Em Janeiro, 11 cidadãos chineses foram acusados em Lagos e declararam-se inocentes. Em Fevereiro, mais 40 cidadãos chineses declararam-se culpados de crimes informáticos e de roubo de identidade.
“Os estrangeiros estão a aproveitar-se da infeliz reputação da nossa nação como paraíso de fraudes para se estabelecerem aqui e disfarçarem as suas atrozes empresas criminosas,” o Director de Assuntos Públicos da EFCC, Wilson Uwujaren, disse num comunicado sobre as detenções de Dezembro.
As autoridades nigerianas afirmam que os seus homólogos chineses se comprometeram a ajudar a travar operações fraudulentas como a Genting International. No entanto, o analista político nigeriano Chukwudi Odoeme é céptico.
Odoeme receia que a China possa usar a sua influência para prejudicar os processos judiciais.
“A colaboração pode ser derrotada no sentido em que a China terá uma influência indevida, e pode até levar à libertação política dessas pessoas em vez de as submeter ao sistema de julgamento criminal na Nigéria,” Odoeme disse recentemente à Voz da América.
A Nigéria tem uma das maiores comunidades online de África, com mais de 100 milhões de utilizadores da internet. O crescimento da internet ultrapassou a capacidade do país para detectar e prender criminosos cibernéticos, o que o levou a tornar-se um paraíso para a fraude online.
Os operadores de fraudes até têm academias “Hustle Kingdom” que recrutam crianças em idade escolar e aperfeiçoam as suas competências em matéria de fraude online.
A Nigéria ocupa o quinto lugar no mundo em matéria de criminalidade cibernética, de acordo com o primeiro Índice Mundial de Cibercriminalidade compilado em 2024 pelos investigadores da Universidade de Oxford, Amanda Bruce e Jonathan Lusthaus. As autoridades nigerianas estimam que o país perde cerca de 800 milhões de dólares por ano devido a crimes relacionados com o espaço cibernético.
“O crime cibernético está incorporado em partes da cultura nigeriana,” o analista Gana N. Nwana escreveu num relatório recente para a empresa de consultoria em telecomunicações Cenerva, sediada em Londres. “Entre os jovens, é frequentemente enaltecido na música, nos meios de comunicação e nas redes de pares, contribuindo para a sua normalização.”

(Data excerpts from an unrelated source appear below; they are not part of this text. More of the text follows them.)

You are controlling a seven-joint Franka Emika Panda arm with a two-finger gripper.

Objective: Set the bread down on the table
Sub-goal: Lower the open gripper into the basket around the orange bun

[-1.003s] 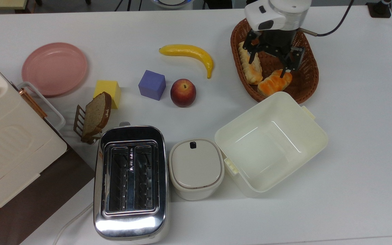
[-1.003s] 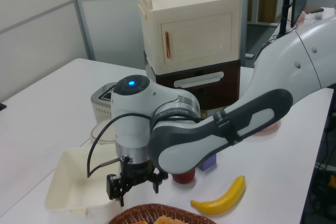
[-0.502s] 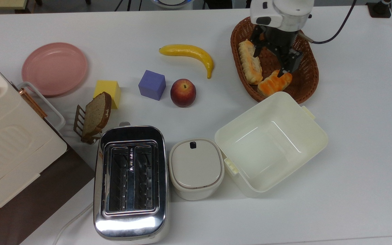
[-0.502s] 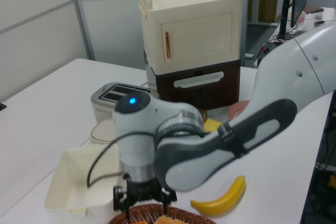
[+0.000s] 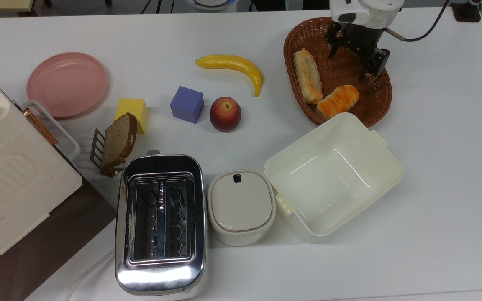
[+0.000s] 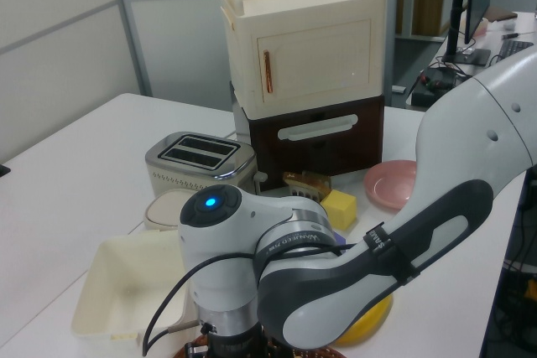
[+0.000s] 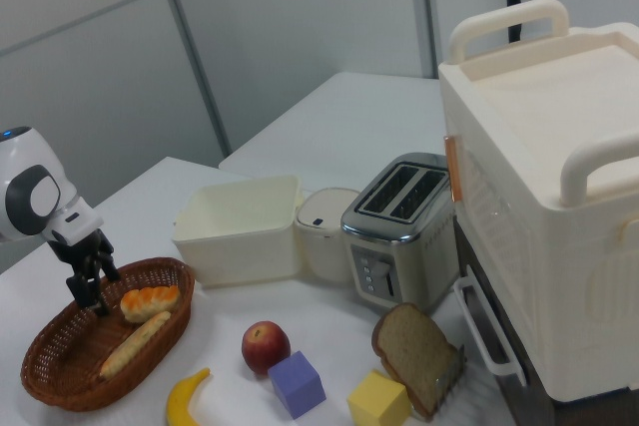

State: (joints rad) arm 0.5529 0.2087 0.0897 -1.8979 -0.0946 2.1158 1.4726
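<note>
1. Two baked pieces in the wicker basket (image 5: 342,74): bread (image 5: 338,100), short, glossy orange on top, pale at the sides, and a longer flaky roll (image 5: 308,79). Only the short one wanted.
2. Lies at the basket end nearest the cream tub (image 5: 291,217), slanted, one end just beside the roll's tip; cannot tell whether touching.
3. Hand (image 5: 352,62) above the far part of the basket, fingers apart, nothing between them. Apart from the bread, toward the top view's upper right.
4. Judged light and soft, probably a foam or plastic model: likely to give under a squeeze and spring back. Glossy top perhaps slick, so no pinching on the crown alone.
5. Best hold, at a guess: across the short width, at mid-length, fingers down on the pale sides, low enough to get under the bulge.
6. Needs the fingers turned square to the slanted long axis before coming down.
7. Risks: a fingertip catching the weave or the basket's rim close by; nudging the roll; the bread tipping if taken near an end.
8. Landing place: bare counter (image 5: 433,167), plenty of it to the top view's right of the basket. Lift over the rim first, then set down flat.
</note>
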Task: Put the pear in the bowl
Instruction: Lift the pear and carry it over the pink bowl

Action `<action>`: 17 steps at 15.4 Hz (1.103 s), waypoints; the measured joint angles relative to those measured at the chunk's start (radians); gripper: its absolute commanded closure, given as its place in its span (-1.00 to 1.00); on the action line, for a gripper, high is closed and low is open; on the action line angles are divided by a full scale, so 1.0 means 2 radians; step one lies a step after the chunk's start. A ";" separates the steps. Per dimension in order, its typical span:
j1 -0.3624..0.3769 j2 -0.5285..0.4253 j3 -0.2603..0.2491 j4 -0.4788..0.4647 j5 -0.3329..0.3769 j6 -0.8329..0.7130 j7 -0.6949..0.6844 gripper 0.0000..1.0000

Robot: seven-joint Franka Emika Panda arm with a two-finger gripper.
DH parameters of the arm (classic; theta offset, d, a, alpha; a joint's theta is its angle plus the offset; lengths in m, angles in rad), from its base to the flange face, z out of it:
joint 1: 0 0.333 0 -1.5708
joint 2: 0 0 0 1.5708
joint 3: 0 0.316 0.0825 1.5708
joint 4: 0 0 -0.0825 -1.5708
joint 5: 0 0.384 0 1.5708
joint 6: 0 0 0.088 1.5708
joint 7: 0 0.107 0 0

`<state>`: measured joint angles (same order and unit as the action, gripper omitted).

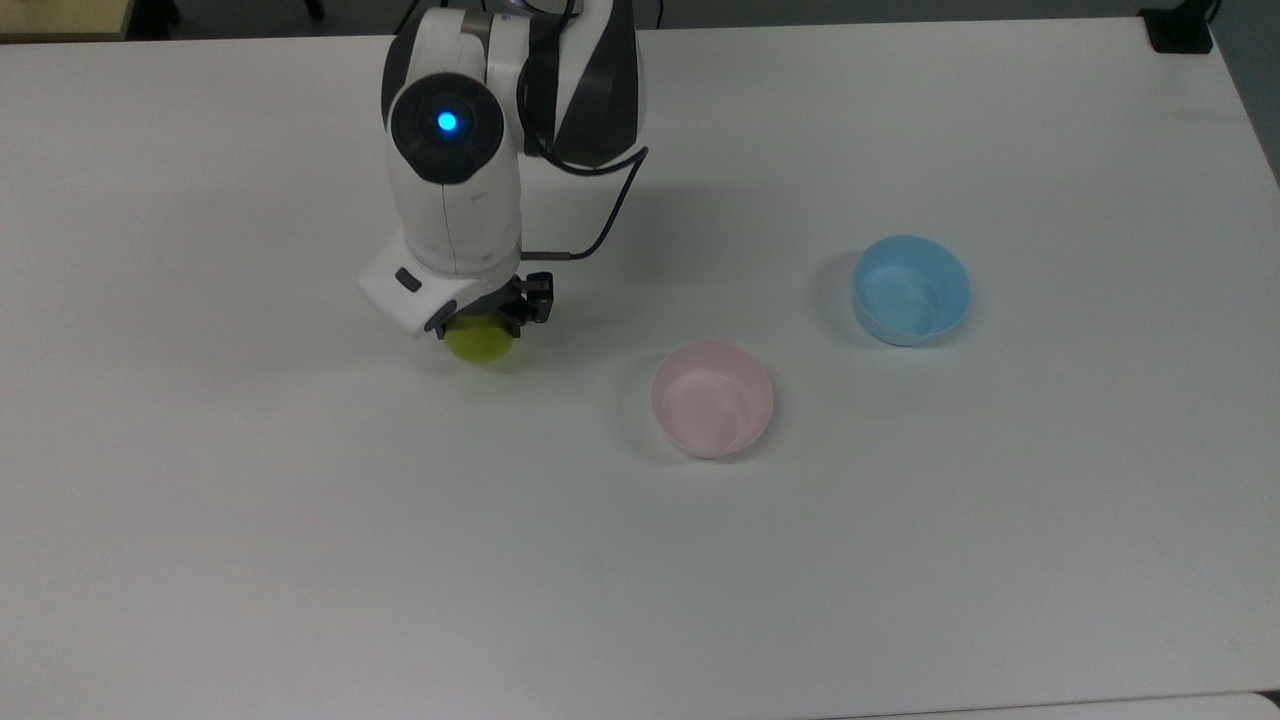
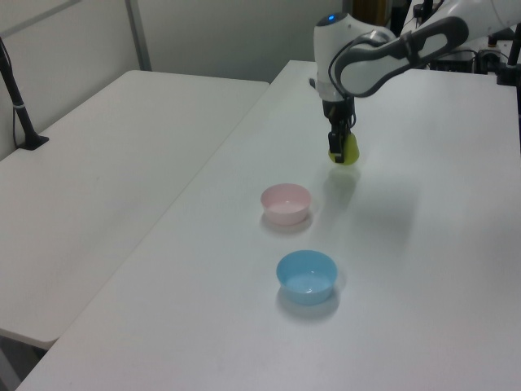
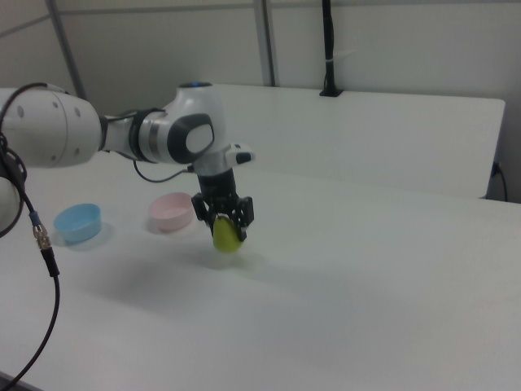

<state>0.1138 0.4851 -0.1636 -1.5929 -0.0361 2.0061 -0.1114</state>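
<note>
Just above the white table (image 1: 200, 500), the gripper (image 3: 222, 221) grips the yellow-green pear (image 3: 225, 235) between its fingers (lifted, judging by the shadow beneath), so the grasp looks done while the carry to the empty pink bowl (image 1: 712, 398) remains.

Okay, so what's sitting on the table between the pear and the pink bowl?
Nothing: in the top view, bare white table separates the pear, held in the gripper, from the pink bowl.

White arm (image 1: 455, 210), dark grey joints, round blue light (image 1: 446, 122), black cable (image 1: 600, 215), black fingers (image 3: 244, 213).
</note>
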 measured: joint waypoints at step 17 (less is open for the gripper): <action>0.114 0.017 0.000 0.065 0.030 0.055 0.130 -0.04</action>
<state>0.3426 0.5184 -0.1632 -1.4630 0.0238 2.1161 0.1488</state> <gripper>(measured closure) 0.273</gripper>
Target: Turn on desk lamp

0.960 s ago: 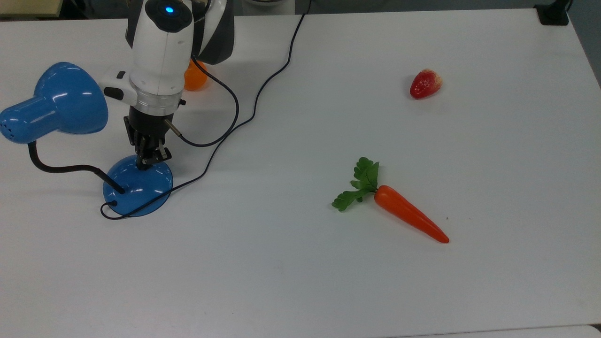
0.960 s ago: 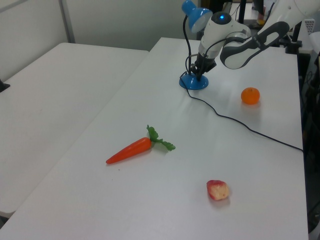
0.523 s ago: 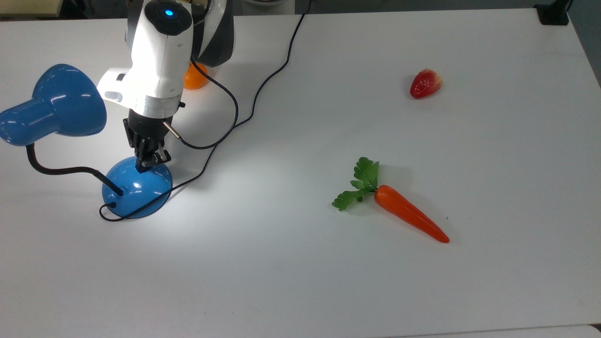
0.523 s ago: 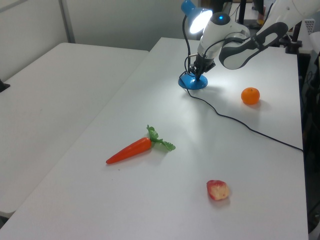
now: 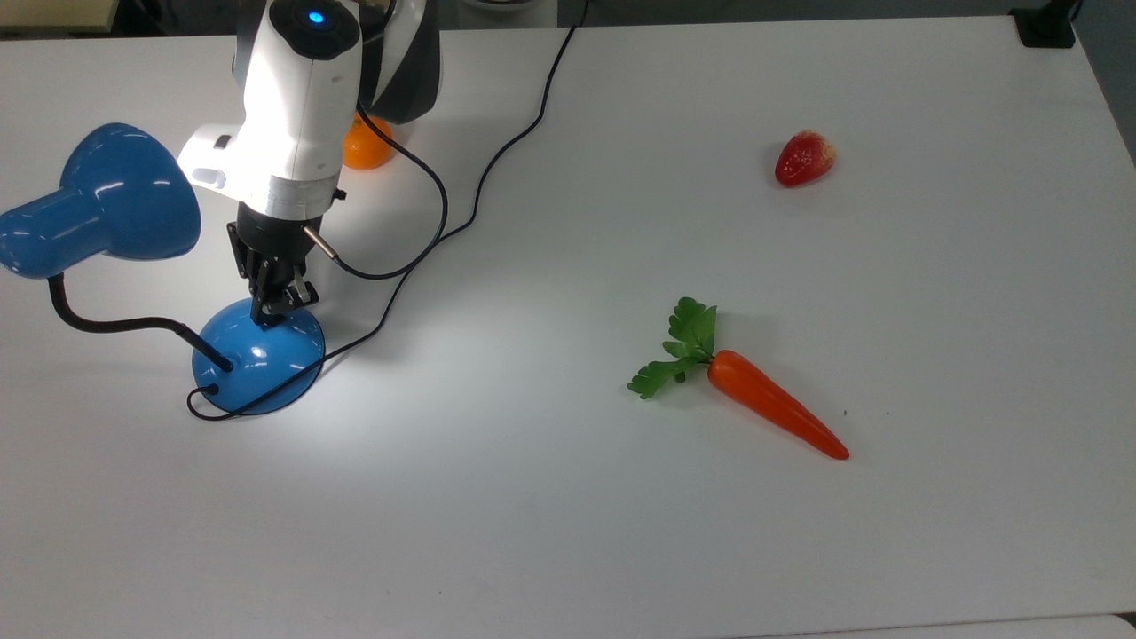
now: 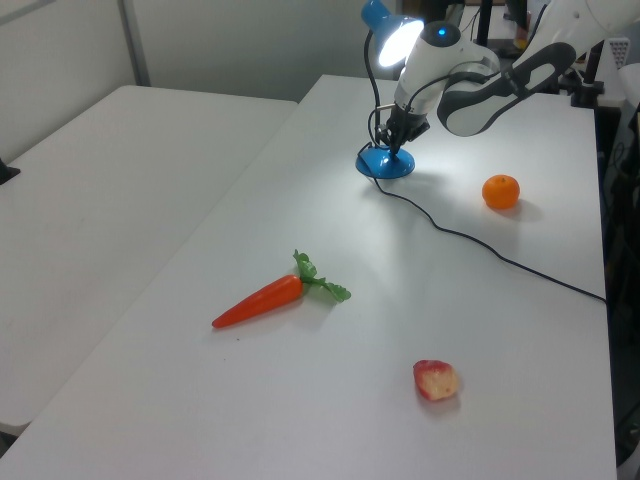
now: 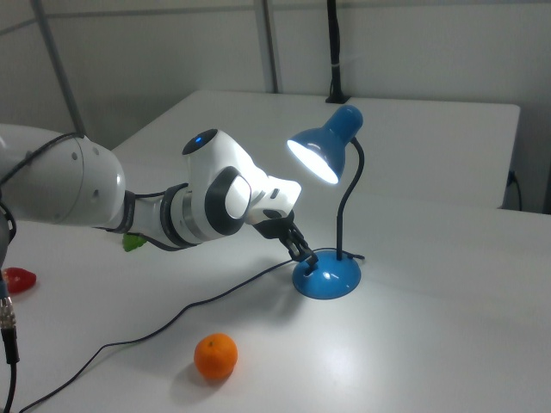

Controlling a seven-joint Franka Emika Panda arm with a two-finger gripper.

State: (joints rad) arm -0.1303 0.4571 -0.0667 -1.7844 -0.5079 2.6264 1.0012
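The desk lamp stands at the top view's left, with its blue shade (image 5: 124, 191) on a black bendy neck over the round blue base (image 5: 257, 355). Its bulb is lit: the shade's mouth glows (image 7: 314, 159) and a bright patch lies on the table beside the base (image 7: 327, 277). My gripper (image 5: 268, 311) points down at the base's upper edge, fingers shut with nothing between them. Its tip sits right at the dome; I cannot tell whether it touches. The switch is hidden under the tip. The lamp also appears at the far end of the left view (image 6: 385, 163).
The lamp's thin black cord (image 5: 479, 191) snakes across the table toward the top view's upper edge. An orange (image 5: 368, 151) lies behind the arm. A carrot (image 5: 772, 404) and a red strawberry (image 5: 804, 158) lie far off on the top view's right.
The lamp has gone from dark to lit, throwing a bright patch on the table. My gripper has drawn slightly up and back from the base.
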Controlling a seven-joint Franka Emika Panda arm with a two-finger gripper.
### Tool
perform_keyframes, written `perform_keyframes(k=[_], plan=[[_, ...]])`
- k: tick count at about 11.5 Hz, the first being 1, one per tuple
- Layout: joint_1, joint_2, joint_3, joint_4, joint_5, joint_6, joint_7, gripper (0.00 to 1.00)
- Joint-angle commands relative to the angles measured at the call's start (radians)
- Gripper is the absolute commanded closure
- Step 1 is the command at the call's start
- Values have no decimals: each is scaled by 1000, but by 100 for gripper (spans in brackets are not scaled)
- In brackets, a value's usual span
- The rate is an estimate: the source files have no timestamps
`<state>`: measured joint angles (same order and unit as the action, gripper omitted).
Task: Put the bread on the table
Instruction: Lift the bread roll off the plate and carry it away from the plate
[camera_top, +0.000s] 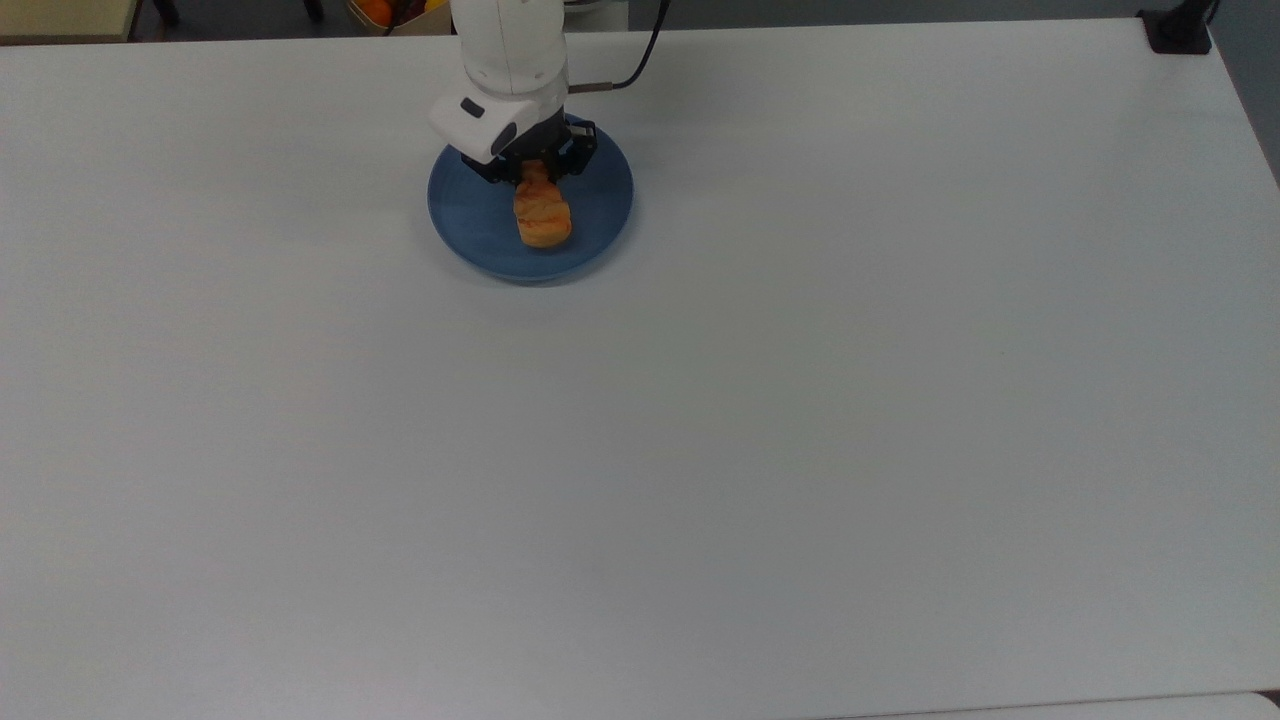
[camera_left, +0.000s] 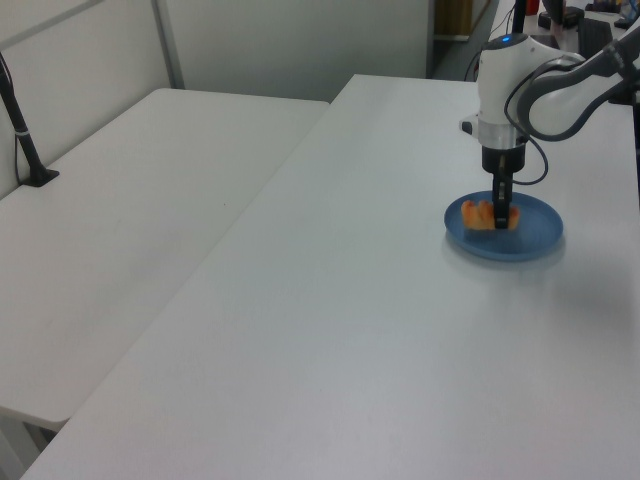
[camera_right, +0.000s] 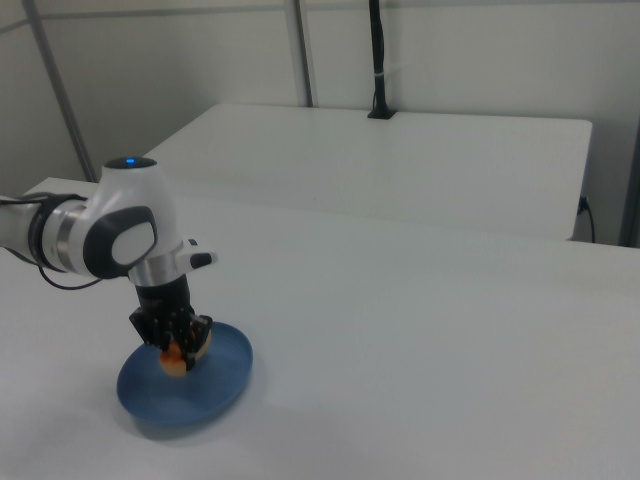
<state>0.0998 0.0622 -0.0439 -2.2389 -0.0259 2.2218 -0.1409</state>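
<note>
The bread (camera_top: 545, 218), a small golden-orange loaf, hangs just above the round blue plate (camera_top: 465, 222), tilted, with its far end between the black fingers. My gripper (camera_top: 537, 178) is shut on that end of the bread. In the left view the gripper (camera_left: 501, 220) points straight down and the bread (camera_left: 472, 213) sticks out to the left view's left over the plate (camera_left: 537, 240). In the right view the bread (camera_right: 178, 358) shows under the gripper (camera_right: 172, 338), above the plate (camera_right: 215, 392). The white-grey table (camera_top: 700, 450) spreads wide around the plate.
A black cable (camera_top: 640, 60) trails from the arm near the table's far edge. A black post base (camera_top: 1178, 30) stands at the top view's upper right corner. A second white table (camera_left: 120, 230) adjoins on the left view's left.
</note>
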Motion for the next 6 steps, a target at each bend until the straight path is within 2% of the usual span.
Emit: perform_keyframes(k=[1,3,6], plan=[[6,-67,9,66,-6,-161,15,66],[40,-64,10,151,-6,-230,15,66],[102,-18,10,358,12,-390,32,65]])
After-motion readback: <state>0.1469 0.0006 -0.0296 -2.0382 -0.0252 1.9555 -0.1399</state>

Os especialistas dizem que o elevado desemprego e a falta de oportunidades para os jovens tornam as operações de crime cibernético como a Genting International uma opção tentadora para um trabalho bem remunerado.
“Esta tolerância social, combinada com a fraca aplicação da lei, agrava o problema,” escreveu Nwana.
O resultado é um ambiente propício ao tipo de operações de burla na internet que a EFCC desmantelou em Dezembro.
Nwana exortou as autoridades nigerianas a fazerem mais para educar os seus cidadãos sobre as ameaças que enfrentam por parte dos burlões. Apelou também a que a Nigéria actualizasse a sua legislação em matéria de crime cibernético para fazer face ao terrorismo cibernético e à fraude com criptomoedas.
“À medida que a Nigéria continua a sua trajectória como um centro tecnológico regional, a eficácia da sua resposta ao crime cibernético determinará em grande parte o seu futuro digital,” escreveu Nwana.